Someone from the hospital will usually reply to your post publicly and will often offer to liaise with you personally but if you do not wish to do that , you just need to write what happened to you , how it made you feel and how you do not want it to happened to someone else.

www.careopinion.org.uk/

Care Opinion was founded in 2005 and is now the UK's leading independent non-profit feedback platform for health services.
We want people to be able to share their experiences of health and care in ways which are safe, simple, and lead to learning and change.
Care Opinion is about honest and meaningful conversations between people and health and social care services. We believe that your story can help make services better.
How it works:
Share your story of using a health or social care service
We send your story to staff so that they can learn from it
You might get a response
Your story might help staff to change services

Furiosa · 09/01/2018 18:58

OP, I had a much worse comment directed at me during a scan from a sonographer in front for students which made me run out crying. I made a complaint but said I didn't want it to take it further than the sonographer understanding how much she had upset me. I'd maybe go down this route if I were you.

As for your pregnant body I'll say this: I've never been body conscience, people come in all sizes but when I was pregnant I was embarrassed about my bump because it looked nothing like film/tv/magazine bumps. I questioned if it was unusual. The problem is we never see real bumps, most of the bumps we see are probably fakes on screen and airbrushed in pictures. Please don't let this MW get away with her unprofessional behaviour.

ToadsforJustice · 09/01/2018 19:04

Definitely complain OP. The majority of MW that I’ve had the misfortune to encounter, either personally or professionally, have been loud mouthed, opinionated, insensitive and completely lacking in empathy or compassion.

The only way this individual will learn to change her dreadful behaviour is when every unfortunate woman she upsets with her comments make a complaint.
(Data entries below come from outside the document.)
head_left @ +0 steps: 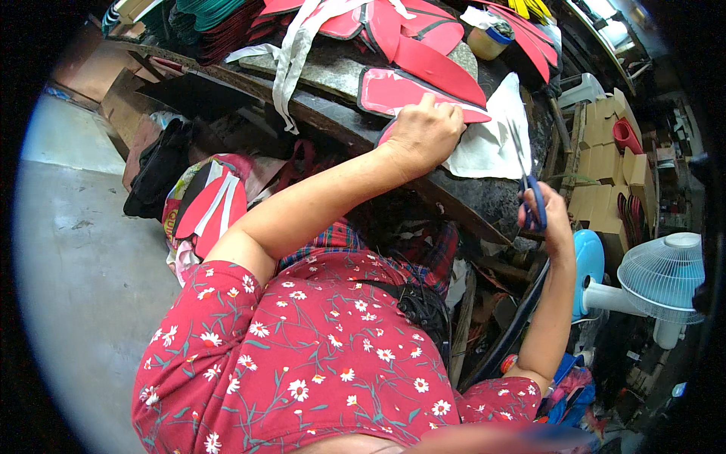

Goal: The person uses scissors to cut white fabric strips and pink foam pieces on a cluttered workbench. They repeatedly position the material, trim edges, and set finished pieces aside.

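My left hand [429, 135] is closed at the near edge of a red, sole-shaped piece with black edging [412, 85], its fingertips curled down on the piece and partly hidden. White cloth [491, 144] spreads out from under that piece towards the right. In my right hand [556, 216] is a pair of scissors with dark blue handles [538, 206]. Their blades point away from me over the cloth and look slightly parted. More red pieces with black edges [432, 32] lie beyond, overlapping. White strips [291, 57] hang over the worktable's front edge.
A tub with a blue rim [489, 41] stands at the back of the worktable. Stacked teal sheets [212, 23] are at the far left. Cardboard boxes [601, 163] and a fan [662, 276] stand on the right. Beside my left arm lie red pieces with white strips [219, 200].
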Motion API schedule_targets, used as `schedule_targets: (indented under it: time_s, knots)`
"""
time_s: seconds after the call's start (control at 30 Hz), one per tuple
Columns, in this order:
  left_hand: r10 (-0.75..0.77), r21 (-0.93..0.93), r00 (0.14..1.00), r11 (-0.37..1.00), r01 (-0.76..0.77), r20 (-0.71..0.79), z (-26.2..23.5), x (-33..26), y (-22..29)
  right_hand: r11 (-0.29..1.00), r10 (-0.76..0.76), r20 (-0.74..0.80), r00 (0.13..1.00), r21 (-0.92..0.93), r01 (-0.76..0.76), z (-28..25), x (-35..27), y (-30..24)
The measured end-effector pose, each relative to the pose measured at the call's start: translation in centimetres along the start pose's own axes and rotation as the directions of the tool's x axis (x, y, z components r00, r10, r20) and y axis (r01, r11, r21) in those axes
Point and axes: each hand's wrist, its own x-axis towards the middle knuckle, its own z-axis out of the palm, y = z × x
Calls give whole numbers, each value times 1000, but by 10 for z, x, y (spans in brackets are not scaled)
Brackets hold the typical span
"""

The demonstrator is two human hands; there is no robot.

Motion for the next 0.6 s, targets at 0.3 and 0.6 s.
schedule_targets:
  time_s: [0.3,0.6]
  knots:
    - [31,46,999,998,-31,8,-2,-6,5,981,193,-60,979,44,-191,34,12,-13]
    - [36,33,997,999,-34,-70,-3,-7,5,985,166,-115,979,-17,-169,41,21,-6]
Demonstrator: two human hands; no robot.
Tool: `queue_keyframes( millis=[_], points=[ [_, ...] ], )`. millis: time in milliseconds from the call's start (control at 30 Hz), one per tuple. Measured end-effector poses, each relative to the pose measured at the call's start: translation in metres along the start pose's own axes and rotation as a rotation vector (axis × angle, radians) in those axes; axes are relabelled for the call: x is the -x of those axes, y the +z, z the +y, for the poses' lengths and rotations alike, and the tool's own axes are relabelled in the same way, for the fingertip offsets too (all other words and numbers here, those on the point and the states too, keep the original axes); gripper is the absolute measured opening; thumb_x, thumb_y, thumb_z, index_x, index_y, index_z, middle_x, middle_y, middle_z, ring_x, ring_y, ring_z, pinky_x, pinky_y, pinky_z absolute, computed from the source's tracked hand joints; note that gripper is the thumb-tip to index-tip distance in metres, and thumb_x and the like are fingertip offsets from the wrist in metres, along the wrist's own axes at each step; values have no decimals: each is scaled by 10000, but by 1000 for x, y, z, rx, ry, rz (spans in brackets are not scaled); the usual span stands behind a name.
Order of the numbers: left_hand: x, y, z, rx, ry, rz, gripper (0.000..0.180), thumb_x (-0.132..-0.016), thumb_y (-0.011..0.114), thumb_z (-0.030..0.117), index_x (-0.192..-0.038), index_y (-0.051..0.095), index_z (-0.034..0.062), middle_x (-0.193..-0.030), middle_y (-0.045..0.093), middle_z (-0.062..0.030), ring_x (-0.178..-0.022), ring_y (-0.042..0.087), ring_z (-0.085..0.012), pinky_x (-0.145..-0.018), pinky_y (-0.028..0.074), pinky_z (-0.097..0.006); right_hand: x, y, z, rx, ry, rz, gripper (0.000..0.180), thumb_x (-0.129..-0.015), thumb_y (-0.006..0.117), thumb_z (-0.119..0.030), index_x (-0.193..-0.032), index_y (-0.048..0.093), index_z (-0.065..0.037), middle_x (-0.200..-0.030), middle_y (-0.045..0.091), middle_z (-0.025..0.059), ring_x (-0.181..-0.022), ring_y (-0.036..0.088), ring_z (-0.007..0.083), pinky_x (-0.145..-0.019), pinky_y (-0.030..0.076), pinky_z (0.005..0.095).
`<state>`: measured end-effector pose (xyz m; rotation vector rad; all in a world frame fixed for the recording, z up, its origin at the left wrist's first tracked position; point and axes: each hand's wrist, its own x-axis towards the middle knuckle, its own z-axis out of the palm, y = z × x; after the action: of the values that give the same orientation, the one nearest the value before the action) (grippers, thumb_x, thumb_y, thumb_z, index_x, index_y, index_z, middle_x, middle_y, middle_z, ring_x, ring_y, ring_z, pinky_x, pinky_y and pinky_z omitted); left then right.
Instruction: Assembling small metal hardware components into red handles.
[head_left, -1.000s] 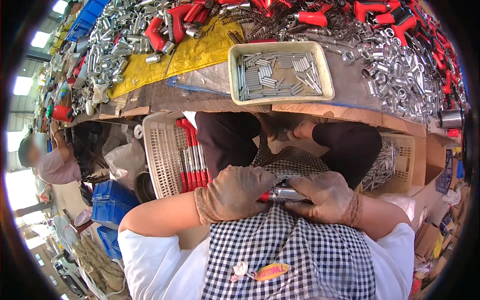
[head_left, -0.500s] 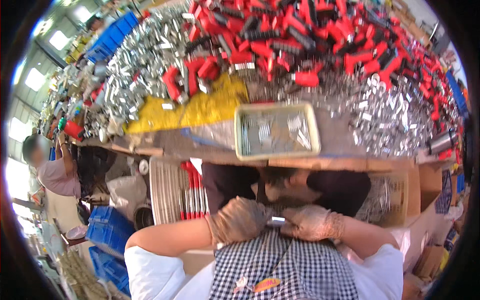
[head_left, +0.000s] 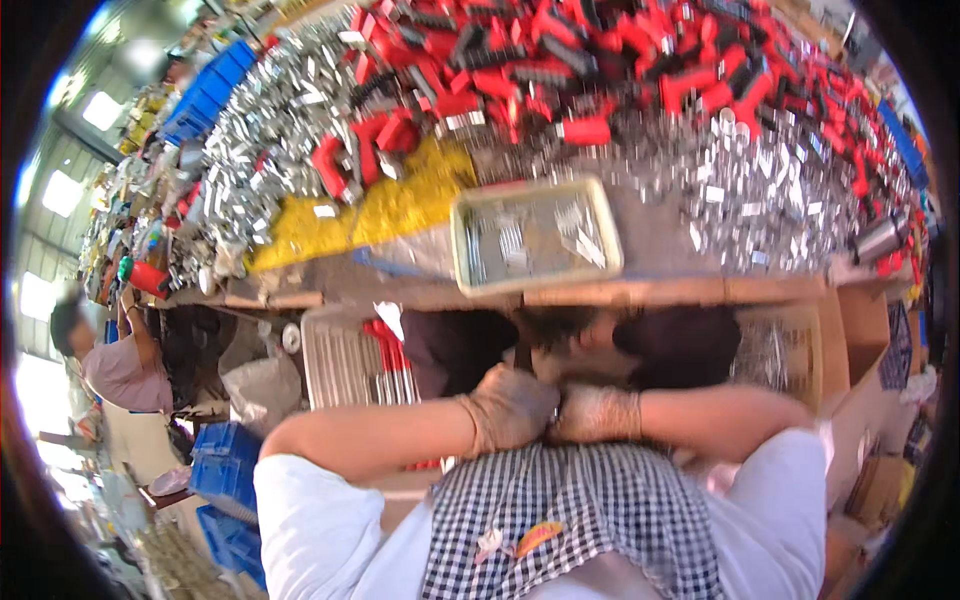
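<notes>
So the hands first: the left hand [head_left: 512,408], in a grimy brown glove, is balled up right against the right hand [head_left: 597,414], gloved the same way. Both are curled around a small shiny metal part [head_left: 554,410], and only a blurry sliver of it peeks out at the seam between the gloves. Can't tell its full shape, or what the fingertips are doing, sorry.

All that's happening in front of a black-and-white checked cloth apron [head_left: 580,500], on the near side of a worn wooden workbench [head_left: 680,291]. On the bench, near its edge, sits a cream rectangular plastic tray [head_left: 540,284] with thin silver metal rods [head_left: 512,245] in it. Behind and left of that is a crumpled yellow sheet [head_left: 400,205], then a heap of silver metal fittings [head_left: 260,150], with another silver heap [head_left: 770,200] off to the right. Along the back it's a mountain of red and black pistol-shaped tool bodies [head_left: 590,130].

Lower down, left of the knees, there's an off-white slotted plastic crate [head_left: 335,360] holding red-ended rods [head_left: 395,355]. Further left: stacked blue plastic bins [head_left: 225,460], plus a co-worker in a pale top [head_left: 125,375].
</notes>
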<state>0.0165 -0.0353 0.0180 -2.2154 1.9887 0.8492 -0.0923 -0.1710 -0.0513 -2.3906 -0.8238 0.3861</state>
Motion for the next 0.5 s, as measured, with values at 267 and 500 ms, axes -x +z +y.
queue_keyframes(
  millis=[267,500],
  points=[
    [-3,-31,-3,100,-28,-338,247,-751,603,188,-887,692,2,-846,685,-206,-838,682,-348,-703,545,-421,-11,-42,-29,-430,585,-149,105,-774,585,-183,-792,622,-86,-698,603,131,-667,633,297,-605,533,413],
    [0,-25,4,68,-67,-297,240,-737,610,189,-880,680,10,-824,683,-202,-798,682,-352,-688,542,-426,-1,-16,3,50,-236,-90,86,-758,586,-163,-799,593,-88,-690,601,123,-652,635,300,-600,528,382]
  ],
)
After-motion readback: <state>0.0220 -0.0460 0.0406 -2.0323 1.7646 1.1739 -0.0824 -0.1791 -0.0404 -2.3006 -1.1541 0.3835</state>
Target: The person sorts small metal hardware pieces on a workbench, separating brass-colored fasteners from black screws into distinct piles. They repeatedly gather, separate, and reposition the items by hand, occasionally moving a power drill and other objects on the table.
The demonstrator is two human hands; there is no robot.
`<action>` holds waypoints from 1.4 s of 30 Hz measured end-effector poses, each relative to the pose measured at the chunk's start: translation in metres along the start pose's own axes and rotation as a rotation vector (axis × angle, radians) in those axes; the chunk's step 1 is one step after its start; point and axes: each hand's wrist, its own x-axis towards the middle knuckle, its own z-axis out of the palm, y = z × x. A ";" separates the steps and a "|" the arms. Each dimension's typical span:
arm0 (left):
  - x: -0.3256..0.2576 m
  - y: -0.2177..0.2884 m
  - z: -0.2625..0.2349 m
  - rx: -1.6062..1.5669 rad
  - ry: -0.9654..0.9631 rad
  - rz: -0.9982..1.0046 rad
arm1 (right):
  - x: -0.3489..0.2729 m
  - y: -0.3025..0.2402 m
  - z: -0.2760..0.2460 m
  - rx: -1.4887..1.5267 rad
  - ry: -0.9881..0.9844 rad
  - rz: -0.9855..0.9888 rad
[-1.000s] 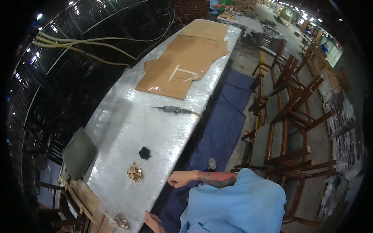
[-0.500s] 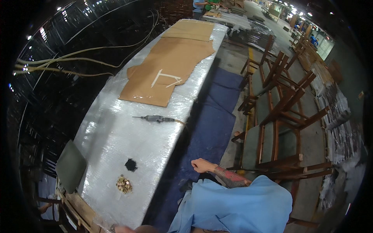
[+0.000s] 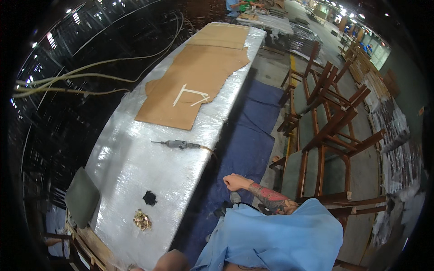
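My right hand (image 3: 235,181) is closed in a fist at the end of a tattooed forearm, with nothing visible in it. It hangs over the blue cloth (image 3: 253,131) beside the long table (image 3: 122,162) wrapped in silvery film. Of my left arm only a bare patch of skin (image 3: 172,262) shows at the lower edge; the hand itself is out of view. Nearest my right hand on the table is a slim grey power tool (image 3: 178,144) with a hose. Closer to me lie a small black lump (image 3: 149,198) and a heap of brass-coloured bits (image 3: 142,220).
Brown cardboard sheets (image 3: 199,81) with white strips (image 3: 192,95) cover the table's far half. A grey-green pad (image 3: 82,202) leans at the left edge. Stacked wooden chair frames (image 3: 330,122) crowd the right. Yellow hoses (image 3: 68,83) run along the left. A person (image 3: 233,4) works at the far end.
My right fist has moved away from the table edge, to the right and further out over the blue cloth. My left hand has dropped out of view at the lower edge.
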 end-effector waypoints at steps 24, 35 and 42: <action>-0.207 0.336 0.009 1.403 0.785 0.849 | 0.017 -0.385 0.441 -0.579 -0.911 -0.956; -0.241 0.412 -0.082 2.059 0.972 0.849 | -0.033 -0.560 0.619 -0.490 -1.130 -1.270; -0.263 0.490 -0.181 1.731 0.609 0.865 | -0.055 -0.582 0.712 -0.475 -1.333 -1.193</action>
I’ve had 4 DC and my stretch marks are nearly invisible. Good luck Thanks

Hmmalittlefishy · 09/01/2018 19:15

Sorry you had horrible comments op. Try not to dwell on them.
If you don't want to complain through PALs could d you raise it with your community midwife when you see her next and explain what happened? You could always write notes to hand over to her and maybe she can speak to the midwife in charge at the date assessment?

spangles1963 · 10/01/2018 18:04

She was rude and unprofessional. You should put in a written complaint OP.

Situp · 10/01/2018 18:19

If it makes you feel better OP I agreed to have a student attend my appointment to get a coil fitted with the GP after DC 1. It was a 21 year old male which didn't bother me, but the GP's running jokey critique of the dismal state of my vagina and how large and floppy it was is something I have never forgotten Hmm

Bratsandtwats · 10/01/2018 18:23

She was extremely unprofessional, please, please report her (I'm a nurse so would not say this lightly).

ChickenPaws · 10/01/2018 18:41

I wonder if some of these midwives get off on being rude and unpleasant to pregnant women Sad you’re quite vulnerable when you’re pregnant and a certain type of personality would take advantage of that.

LyraPotter · 10/01/2018 18:45

Fuck her. How bitchy and unprofessional. You shouldn't feel bad for a moment that you have stretch marks, they're literally just marks in your skin! You're growing a human!!!